Ward Residents Both Excited, Concerned For Proposed Development

  • 02/14/18
  • |          Guelph

Revitalizing the industrial site at the corner of Huron and Alice streets is a welcome move, according to those living nearby who spoke before council Monday night.

However, there are some other concerns that would also need to be addressed in order to accommodate the slew of new residents making their home in the ward as a result.

“We have lots of pressures in our area with regards to traffic and parking already,” said Melissa Flemming, who has lived in her home on Manitoba Street, just south of the site at 120-122 Huron St., with her husband since 1992. Flemming added that when you include other nearby developments like Biltmore and Metalworks, there could be more than 1,500 people moving to the area.

“It’s exciting, but at the same time, it’s a little scary when you know how narrow some of our streets are and how we’re already dealing with some traffic and parking issues as it is.”

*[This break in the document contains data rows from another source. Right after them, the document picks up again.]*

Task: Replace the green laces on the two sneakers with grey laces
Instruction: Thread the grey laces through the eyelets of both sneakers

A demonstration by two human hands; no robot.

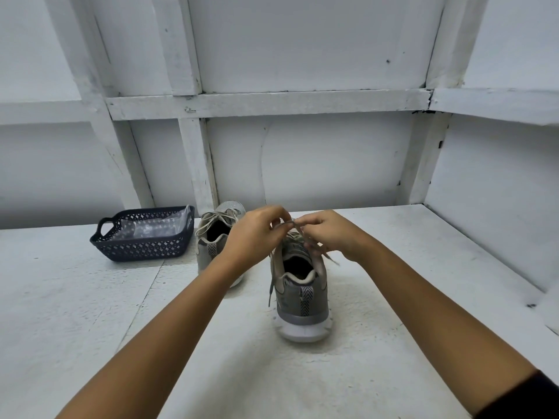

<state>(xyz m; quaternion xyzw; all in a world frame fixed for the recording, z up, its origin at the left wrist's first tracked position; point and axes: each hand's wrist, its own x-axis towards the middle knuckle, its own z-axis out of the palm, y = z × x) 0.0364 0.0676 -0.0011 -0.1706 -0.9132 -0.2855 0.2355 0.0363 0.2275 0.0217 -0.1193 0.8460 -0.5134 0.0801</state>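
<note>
While both hands work above the nearer sneaker (302, 297), heel turned toward the camera, standing upright on the white table (423, 297). Left hand (254, 234) closed, fingertips pinching the lace (290, 226) over the tongue. Right hand (329, 232) closed likewise, pinching the same lace just beside the left; fingertips of both nearly touching. Lace pale grey-beige; exact colour hard to call in this light. One loose end hanging down the left side of the shoe (272, 285), another trailing off to the right (331, 258). Second sneaker (216, 234) behind and to the left, partly hidden by the left forearm, laced in a similar pale lace (211, 220), ends lying loose over the opening. Dark perforated basket (145, 247) left of that, near the wall, with clear plastic packaging (151, 226) inside. Dark sleeve edge (526, 397) at the right upper arm, bottom corner. White panelled wall (302, 161) behind.
</note>
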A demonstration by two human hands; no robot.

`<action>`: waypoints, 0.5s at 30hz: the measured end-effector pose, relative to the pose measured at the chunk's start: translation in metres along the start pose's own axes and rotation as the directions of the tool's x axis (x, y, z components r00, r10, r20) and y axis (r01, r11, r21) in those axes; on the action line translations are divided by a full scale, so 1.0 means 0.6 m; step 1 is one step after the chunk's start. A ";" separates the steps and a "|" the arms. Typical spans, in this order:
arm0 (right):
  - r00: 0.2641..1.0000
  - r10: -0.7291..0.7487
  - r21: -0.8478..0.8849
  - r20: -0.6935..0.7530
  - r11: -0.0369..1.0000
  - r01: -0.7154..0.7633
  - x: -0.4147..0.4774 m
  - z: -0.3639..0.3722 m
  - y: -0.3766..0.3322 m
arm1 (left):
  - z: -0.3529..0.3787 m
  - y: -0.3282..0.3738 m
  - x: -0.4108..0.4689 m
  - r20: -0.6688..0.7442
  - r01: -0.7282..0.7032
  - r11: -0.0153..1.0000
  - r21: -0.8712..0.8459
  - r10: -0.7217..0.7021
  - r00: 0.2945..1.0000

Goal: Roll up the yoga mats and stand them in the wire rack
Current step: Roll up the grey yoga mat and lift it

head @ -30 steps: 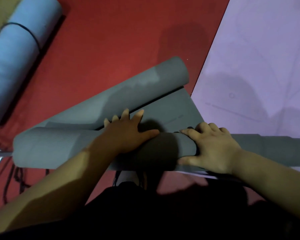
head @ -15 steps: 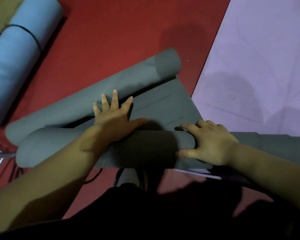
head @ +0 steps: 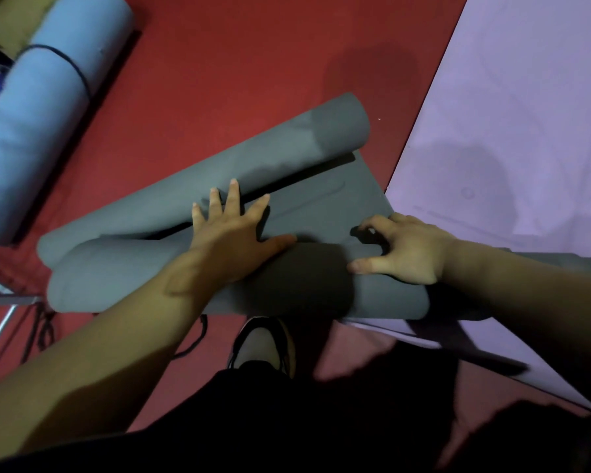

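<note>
Red floor fills most of the shot, with a lilac mat lying flat across the whole right side. In the middle there's the grey mat, down on the floor, rolled in from both ends: one roll slants up toward the upper middle, the other runs across the frame nearer the person, with a flat strip between them. A blue rolled mat with a dark strap around it lies in the upper left.

Both bare forearms reach in from the bottom corners. The left hand is flat and spread on the near roll, fingertips reaching the far roll, gripping nothing. The right hand is clawed, fingers bent over the near roll's top, thumb pressed on its front. A shoe pokes out just below the roll, and a metal bar sits at the lower left edge.
</note>
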State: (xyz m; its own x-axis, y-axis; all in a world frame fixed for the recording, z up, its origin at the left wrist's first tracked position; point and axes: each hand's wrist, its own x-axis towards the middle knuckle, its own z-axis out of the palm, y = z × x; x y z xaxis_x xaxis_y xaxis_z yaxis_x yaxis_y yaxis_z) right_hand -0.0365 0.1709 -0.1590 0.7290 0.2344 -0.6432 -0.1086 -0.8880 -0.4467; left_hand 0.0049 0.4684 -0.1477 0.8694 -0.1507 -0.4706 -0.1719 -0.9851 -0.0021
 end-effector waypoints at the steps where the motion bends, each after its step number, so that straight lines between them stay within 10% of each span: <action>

Another local resident, Joan Fenlon, talked about how the area’s narrow streets have already proven a problem for some.

“We have had overhead wires pulled down by trucks,” she said.

“Emergency vehicles have great difficulty navigating our streets, and due to on-street parking by commuters or downtown workers, the street is near impassable.”

Fenlon also showed pictures of an incident last week where a delivery truck came into the area and got stuck, later having to be winched out.

“This happens frequently,” she said.

Many of the same feelings were shared by councillors, who said that traffic issues would need to be addressed in the neighbourhood should the development go forward.

“As a consequence of this development, there is a high probability that traffic will increase on adjacent streets, which I think is inappropriate,” Coun. Bob Bell, who is one of the representatives for that area, said in council chambers.

“Traffic should be contained as much as can be encouraged on Huron Street.”

Coun. Dan Gibson, the other councillor for the area, suggested that developers should look at more creative methods of stormwater management.

Under the current proposal, there are plans for a shallow pond on the southern end of the site, sitting at a little more than 700 square metres. Removing that, Gibson said, could result in additional spaces for vehicles, thus keeping them off the narrow streets.

Monday evening’s meeting was called for councillors and city staff to hear feedback and any concerns on the proposed 86-unit apartment building, along with 96 stacked and cluster townhouses on the property.

The proposal will now go back to staff, who will come back to council with a report laying out recommendations on how to move forward with the project.